Guest Blog: Cup Plant’s Overwintering Residents
Quiet Village Landscaping is happy to feature the following guest-written blog from Cori Westcott, who serves as Habitat Advisor for the St. Louis Audubon Society’s Bring Conservation Home Program. It’s our first in a series featuring Missouri specialist insects and their relationship with their host plants.
With winter time fast approaching, I thought it would be fun to give you a glimpse into the kind of insects that overwinter in just one Missouri native species, the Cup plant. I hope that if you have some in your back garden or native plant space you might consider allowing the stems to remain (either standing or lying down). Those stems are still providing valuable habitat.
When I think of the potential for a bustling natural winter community that may be happening in stems of my Cup plant, Silphium perfoliatum during the winter, Simon’s song cycles through my mind. Wisconsin entomologist Andrew H. Williams collected (in 1996) and identified (1997) over twenty species of insects and spiders overwintering in Silphium perfoliatum stems.
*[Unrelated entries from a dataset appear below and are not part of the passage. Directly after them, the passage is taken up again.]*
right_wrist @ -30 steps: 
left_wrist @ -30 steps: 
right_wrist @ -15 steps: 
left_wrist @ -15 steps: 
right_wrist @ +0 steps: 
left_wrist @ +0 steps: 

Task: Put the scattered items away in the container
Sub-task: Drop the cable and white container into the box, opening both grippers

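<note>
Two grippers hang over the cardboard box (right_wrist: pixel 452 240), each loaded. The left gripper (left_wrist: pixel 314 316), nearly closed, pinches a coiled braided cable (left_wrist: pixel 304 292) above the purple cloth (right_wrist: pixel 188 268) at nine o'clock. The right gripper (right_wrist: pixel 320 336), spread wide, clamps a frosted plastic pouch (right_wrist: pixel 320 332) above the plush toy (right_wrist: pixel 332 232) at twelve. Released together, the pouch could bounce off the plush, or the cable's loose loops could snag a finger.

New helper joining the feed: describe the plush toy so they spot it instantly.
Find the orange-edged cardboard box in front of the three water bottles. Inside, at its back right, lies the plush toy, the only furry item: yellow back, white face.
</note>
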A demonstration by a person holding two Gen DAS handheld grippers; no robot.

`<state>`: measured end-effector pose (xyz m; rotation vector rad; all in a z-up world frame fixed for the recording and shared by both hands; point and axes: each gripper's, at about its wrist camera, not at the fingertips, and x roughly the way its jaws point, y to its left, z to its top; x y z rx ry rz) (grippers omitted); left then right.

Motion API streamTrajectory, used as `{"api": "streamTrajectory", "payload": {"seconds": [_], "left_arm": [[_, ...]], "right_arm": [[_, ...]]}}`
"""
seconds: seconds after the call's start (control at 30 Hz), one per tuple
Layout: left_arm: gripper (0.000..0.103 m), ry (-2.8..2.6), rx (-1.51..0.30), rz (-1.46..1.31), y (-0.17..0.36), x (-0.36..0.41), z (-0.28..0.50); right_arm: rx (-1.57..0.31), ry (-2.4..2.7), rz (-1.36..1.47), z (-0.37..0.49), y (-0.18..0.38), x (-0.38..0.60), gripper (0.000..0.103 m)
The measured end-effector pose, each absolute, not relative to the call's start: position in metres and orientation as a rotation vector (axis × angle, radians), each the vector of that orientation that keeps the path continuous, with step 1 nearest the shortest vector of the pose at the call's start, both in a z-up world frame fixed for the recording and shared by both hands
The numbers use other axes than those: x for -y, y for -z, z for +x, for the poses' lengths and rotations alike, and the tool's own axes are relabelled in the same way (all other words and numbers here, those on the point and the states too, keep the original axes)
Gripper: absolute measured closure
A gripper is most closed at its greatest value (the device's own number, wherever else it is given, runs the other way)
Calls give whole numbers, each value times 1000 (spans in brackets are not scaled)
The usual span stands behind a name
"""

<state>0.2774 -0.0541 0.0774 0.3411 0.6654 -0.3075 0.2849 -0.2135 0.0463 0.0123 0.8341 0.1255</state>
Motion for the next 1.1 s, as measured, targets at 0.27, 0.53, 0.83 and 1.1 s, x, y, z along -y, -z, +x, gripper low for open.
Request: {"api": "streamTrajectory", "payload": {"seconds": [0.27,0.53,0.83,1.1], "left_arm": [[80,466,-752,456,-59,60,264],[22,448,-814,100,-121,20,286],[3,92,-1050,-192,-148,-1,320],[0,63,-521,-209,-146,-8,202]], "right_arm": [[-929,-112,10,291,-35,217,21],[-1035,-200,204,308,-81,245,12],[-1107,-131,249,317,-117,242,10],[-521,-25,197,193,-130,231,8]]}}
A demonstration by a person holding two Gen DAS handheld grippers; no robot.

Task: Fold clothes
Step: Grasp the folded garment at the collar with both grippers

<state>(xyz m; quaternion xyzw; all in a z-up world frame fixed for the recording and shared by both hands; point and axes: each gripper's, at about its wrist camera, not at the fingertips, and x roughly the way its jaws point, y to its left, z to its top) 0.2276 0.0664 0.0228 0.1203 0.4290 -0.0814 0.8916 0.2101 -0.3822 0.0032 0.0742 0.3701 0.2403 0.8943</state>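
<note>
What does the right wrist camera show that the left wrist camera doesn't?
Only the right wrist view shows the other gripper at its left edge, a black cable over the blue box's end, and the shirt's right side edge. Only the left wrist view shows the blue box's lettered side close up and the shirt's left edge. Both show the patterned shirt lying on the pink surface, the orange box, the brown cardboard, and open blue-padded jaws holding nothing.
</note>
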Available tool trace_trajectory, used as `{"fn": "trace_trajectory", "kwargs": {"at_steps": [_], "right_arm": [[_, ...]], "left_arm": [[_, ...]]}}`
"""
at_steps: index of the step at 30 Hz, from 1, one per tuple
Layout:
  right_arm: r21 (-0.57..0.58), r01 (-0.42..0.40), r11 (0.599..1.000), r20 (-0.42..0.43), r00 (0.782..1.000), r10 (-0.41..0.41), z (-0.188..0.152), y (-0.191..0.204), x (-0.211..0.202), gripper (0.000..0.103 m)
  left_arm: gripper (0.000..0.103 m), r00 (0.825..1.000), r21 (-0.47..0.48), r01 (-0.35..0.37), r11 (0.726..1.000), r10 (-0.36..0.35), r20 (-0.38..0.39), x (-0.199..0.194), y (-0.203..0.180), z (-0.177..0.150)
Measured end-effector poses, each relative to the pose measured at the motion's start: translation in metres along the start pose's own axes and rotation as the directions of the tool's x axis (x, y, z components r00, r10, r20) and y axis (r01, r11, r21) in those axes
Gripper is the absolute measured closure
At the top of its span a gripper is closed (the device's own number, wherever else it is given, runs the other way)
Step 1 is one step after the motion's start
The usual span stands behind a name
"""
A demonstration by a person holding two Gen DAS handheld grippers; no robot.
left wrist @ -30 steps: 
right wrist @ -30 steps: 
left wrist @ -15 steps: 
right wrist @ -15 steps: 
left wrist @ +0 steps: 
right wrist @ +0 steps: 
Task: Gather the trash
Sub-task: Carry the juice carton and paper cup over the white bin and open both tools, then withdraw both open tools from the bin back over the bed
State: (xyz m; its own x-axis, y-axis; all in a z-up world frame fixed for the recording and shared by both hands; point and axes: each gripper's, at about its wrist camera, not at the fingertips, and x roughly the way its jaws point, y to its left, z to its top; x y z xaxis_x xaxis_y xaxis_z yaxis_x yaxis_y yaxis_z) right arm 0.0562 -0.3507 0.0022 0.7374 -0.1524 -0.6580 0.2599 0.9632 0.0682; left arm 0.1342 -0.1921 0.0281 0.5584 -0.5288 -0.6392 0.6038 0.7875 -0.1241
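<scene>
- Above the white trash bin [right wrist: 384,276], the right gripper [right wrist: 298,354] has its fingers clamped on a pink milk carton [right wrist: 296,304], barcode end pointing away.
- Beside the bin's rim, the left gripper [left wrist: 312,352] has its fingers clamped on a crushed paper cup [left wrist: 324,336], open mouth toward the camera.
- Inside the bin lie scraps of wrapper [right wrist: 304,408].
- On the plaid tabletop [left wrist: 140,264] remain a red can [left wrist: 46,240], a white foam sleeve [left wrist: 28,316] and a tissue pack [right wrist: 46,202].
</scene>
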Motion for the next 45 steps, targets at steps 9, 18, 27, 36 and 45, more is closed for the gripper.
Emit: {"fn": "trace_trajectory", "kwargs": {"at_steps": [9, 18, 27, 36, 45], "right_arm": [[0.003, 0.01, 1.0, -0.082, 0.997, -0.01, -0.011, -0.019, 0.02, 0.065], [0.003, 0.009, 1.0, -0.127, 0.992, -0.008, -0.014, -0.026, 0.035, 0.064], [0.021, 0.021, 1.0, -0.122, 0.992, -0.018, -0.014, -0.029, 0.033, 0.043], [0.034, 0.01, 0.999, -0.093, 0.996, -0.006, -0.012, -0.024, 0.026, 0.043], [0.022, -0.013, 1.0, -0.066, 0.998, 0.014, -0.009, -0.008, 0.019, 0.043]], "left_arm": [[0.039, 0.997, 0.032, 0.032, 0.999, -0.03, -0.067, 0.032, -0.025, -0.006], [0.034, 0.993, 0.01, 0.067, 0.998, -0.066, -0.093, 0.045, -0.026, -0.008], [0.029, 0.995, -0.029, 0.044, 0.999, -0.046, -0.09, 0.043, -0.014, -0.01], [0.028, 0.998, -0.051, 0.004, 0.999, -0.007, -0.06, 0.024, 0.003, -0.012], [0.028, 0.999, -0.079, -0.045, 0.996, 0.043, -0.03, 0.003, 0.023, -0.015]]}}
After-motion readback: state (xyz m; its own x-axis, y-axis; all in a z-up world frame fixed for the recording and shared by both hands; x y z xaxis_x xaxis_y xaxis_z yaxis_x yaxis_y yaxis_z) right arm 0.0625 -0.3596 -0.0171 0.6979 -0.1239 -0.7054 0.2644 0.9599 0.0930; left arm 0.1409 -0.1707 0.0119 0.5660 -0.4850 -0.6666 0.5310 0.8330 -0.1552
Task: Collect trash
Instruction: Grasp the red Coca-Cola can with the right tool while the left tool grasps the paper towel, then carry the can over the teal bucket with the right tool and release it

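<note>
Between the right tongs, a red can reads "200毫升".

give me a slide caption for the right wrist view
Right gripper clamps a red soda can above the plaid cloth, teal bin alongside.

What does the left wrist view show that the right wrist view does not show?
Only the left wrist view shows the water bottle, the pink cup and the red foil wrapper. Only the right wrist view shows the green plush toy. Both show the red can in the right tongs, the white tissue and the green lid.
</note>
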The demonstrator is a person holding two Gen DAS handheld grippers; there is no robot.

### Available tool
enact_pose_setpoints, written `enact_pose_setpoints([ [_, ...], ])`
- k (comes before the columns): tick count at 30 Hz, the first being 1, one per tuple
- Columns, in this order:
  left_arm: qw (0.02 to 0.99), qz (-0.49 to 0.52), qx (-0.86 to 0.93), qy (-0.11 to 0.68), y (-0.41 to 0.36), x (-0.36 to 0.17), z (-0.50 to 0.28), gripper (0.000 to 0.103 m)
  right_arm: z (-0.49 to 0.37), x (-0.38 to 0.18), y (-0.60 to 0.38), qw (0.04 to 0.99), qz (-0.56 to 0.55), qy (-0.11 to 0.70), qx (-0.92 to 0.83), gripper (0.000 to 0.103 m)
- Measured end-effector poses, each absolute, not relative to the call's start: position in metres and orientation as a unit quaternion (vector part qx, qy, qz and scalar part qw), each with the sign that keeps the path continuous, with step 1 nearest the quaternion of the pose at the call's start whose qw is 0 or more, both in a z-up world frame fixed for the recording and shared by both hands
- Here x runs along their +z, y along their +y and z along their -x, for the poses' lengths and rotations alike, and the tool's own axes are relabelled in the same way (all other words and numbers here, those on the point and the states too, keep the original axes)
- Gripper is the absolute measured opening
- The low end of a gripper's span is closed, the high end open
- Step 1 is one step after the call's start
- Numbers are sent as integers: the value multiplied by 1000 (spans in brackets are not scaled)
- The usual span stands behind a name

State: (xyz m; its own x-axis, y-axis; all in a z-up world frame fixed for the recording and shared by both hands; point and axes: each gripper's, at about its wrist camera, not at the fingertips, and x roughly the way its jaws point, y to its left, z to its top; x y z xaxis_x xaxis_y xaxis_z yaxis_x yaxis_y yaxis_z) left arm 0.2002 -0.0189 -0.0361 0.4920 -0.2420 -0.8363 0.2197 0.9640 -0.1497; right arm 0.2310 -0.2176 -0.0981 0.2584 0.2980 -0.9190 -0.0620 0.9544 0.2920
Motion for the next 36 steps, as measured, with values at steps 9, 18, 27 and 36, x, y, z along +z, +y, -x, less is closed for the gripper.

In February, Mr. Williams sent a copy of his table on discovered insect and spider collections from Cup Plant stems in Grant County, Wisconsin to me upon request. He graciously has given me permission to share his findings with you.
Mr. Williams’ findings are listed by taxon. I’ve done a little research to further identify the insects and glean any special behavior to pass along. I’m about to share some intriguing behavior of the Cup Plant’s winter residents in a rapid fire style Mr. Simon used in describing the zoo’s citizens. Cue Simon’s song…
Many of the cup plant stem insects are entomophagous (larva who consume their insect hosts). The movie, Alien, wasn’t original, you know. Braconid wasps are entomophagous, too. Like a chalcidoid, a braconid wasp larva starts as an egg that hatches in the host insect. The host itself intended to overwinter in the Cup plant stem. After emerging from the host, some braconid larvae overwinter in the stem.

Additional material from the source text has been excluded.